[Start of Attachment]

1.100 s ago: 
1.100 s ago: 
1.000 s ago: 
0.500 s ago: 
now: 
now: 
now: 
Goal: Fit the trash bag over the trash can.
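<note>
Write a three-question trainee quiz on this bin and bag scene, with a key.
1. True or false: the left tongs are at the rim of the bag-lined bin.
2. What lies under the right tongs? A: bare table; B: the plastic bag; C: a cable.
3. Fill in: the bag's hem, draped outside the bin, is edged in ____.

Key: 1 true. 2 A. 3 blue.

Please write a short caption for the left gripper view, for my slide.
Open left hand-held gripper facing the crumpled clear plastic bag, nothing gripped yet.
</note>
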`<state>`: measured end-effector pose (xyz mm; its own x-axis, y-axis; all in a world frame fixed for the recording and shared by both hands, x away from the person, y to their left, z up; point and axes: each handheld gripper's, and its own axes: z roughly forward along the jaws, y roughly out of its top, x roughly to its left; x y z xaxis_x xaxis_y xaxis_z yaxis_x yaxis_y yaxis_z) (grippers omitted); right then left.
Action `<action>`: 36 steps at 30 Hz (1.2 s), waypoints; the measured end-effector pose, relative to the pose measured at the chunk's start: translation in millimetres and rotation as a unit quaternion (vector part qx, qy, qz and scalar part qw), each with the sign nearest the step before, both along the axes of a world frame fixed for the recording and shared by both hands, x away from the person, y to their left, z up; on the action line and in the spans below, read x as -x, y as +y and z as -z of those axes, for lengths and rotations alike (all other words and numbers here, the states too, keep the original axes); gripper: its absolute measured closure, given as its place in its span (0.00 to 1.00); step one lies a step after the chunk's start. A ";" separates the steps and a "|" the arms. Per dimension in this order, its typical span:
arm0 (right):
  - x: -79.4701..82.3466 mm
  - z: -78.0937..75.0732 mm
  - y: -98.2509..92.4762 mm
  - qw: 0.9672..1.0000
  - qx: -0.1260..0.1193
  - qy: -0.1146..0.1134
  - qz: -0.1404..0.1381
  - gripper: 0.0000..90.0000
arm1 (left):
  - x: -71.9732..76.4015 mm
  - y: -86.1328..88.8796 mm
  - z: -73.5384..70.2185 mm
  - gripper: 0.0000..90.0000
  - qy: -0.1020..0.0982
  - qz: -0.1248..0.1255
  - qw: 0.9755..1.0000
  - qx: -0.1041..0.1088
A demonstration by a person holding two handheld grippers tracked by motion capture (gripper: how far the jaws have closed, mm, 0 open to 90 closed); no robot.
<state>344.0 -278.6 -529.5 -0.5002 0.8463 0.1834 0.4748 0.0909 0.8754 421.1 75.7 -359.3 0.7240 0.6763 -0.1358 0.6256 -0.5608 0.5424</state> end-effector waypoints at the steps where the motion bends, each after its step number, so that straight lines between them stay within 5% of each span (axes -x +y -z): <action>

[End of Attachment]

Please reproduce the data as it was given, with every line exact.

1.100 s ago: 
1.100 s ago: 
1.000 s ago: 
0.500 s ago: 
now: 
now: 
now: 
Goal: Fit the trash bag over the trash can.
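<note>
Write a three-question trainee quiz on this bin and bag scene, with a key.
1. True or false: the left tongs are at the rim of the bag-lined bin.
2. What lies under the right tongs? A: bare table; B: the plastic bag; C: a cable.
3. Fill in: the bag's hem, draped outside the bin, is edged in ____.

Key: 1 true. 2 A. 3 blue.

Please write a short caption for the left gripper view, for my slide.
Open left hand-held gripper facing the crumpled clear plastic bag, nothing gripped yet.
</note>
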`<state>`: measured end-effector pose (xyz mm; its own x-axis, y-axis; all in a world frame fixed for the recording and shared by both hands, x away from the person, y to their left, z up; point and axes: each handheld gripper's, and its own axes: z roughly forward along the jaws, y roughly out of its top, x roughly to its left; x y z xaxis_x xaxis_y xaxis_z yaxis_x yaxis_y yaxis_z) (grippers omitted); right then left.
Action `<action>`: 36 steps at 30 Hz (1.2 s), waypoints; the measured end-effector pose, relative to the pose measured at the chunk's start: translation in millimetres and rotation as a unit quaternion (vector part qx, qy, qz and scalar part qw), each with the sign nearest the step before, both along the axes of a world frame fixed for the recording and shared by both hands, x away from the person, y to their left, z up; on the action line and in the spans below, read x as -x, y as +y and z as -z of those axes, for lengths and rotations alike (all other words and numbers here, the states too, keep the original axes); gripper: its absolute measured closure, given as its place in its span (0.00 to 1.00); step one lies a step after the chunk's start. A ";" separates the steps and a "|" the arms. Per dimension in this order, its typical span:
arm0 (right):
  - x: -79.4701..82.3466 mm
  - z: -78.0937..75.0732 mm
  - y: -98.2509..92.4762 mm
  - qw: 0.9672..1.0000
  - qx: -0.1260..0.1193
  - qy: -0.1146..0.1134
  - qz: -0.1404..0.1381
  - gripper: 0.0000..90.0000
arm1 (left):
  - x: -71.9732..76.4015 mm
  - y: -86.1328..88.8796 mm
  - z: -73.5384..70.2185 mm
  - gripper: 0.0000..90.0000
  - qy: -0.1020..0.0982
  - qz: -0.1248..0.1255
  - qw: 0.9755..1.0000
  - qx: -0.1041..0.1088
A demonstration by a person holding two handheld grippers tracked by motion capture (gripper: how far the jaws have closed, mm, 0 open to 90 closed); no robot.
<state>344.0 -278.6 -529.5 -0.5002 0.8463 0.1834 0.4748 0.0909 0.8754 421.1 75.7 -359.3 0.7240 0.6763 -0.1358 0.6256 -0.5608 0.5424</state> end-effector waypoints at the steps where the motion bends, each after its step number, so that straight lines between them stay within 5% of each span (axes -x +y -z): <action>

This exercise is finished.